* [Instructions to follow]
All of the data below should be written out exactly.

=== Recorded information ===

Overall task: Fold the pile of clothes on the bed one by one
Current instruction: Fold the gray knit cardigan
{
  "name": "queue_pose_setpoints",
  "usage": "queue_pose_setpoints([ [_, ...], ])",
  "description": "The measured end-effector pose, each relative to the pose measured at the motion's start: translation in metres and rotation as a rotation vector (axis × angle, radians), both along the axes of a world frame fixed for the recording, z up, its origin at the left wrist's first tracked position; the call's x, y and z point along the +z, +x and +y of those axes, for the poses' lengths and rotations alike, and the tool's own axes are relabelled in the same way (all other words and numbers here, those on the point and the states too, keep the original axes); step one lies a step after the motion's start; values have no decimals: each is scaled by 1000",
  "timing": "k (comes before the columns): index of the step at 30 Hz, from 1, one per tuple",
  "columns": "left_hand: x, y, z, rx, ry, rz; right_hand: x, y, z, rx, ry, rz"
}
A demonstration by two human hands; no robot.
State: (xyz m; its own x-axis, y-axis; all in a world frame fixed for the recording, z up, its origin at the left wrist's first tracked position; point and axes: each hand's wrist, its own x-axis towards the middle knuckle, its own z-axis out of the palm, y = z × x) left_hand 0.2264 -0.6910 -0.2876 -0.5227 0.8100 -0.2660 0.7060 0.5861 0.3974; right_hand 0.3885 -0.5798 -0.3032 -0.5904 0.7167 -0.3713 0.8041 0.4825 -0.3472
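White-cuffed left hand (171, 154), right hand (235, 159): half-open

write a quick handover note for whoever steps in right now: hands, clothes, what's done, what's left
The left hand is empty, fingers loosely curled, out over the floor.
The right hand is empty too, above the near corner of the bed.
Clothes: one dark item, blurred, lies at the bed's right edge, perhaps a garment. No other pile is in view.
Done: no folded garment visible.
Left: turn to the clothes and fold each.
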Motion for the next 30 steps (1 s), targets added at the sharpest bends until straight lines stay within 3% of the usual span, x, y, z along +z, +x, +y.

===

* [Task answer]
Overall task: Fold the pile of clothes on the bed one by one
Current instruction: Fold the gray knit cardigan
{
  "name": "queue_pose_setpoints",
  "usage": "queue_pose_setpoints([ [_, ...], ])",
  "description": "The measured end-effector pose, each relative to the pose measured at the motion's start: translation in metres and rotation as a rotation vector (axis × angle, radians), both along the axes of a world frame fixed for the recording, z up, its origin at the left wrist's first tracked position; the call's x, y and z point along the +z, +x and +y of those axes, for the poses' lengths and rotations alike, and the tool's own axes are relabelled in the same way (all other words and numbers here, those on the point and the states too, keep the original axes); step one lies a step after the motion's start; values have no decimals: each is scaled by 1000",
  "timing": "k (comes before the columns): index of the step at 30 Hz, from 1, one per tuple",
  "columns": "left_hand: x, y, z, rx, ry, rz; right_hand: x, y, z, rx, ry, rz"
}
A demonstration by two human hands; no robot.
State: (xyz m; its own x-axis, y-axis; all in a world frame fixed for the recording, z up, its origin at the left wrist's first tracked position; point and axes: each hand's wrist, its own x-axis towards the middle knuckle, its own z-axis out of the palm, y = z × x) left_hand 0.2264 -0.6910 -0.2876 -0.5227 0.8100 -0.2660 0.7060 0.5861 0.3974; right_hand 0.3885 -0.5798 -0.3032 -0.5904 0.7167 -0.3713 0.8041 0.4825 -0.3472
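White-cuffed left hand (171, 154), right hand (235, 159): half-open

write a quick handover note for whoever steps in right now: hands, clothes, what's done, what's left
The left hand is empty, fingers loosely curled, out over the floor.
The right hand is empty too, above the near corner of the bed.
Clothes: one dark item, blurred, lies at the bed's right edge, perhaps a garment. No other pile is in view.
Done: no folded garment visible.
Left: turn to the clothes and fold each.
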Motion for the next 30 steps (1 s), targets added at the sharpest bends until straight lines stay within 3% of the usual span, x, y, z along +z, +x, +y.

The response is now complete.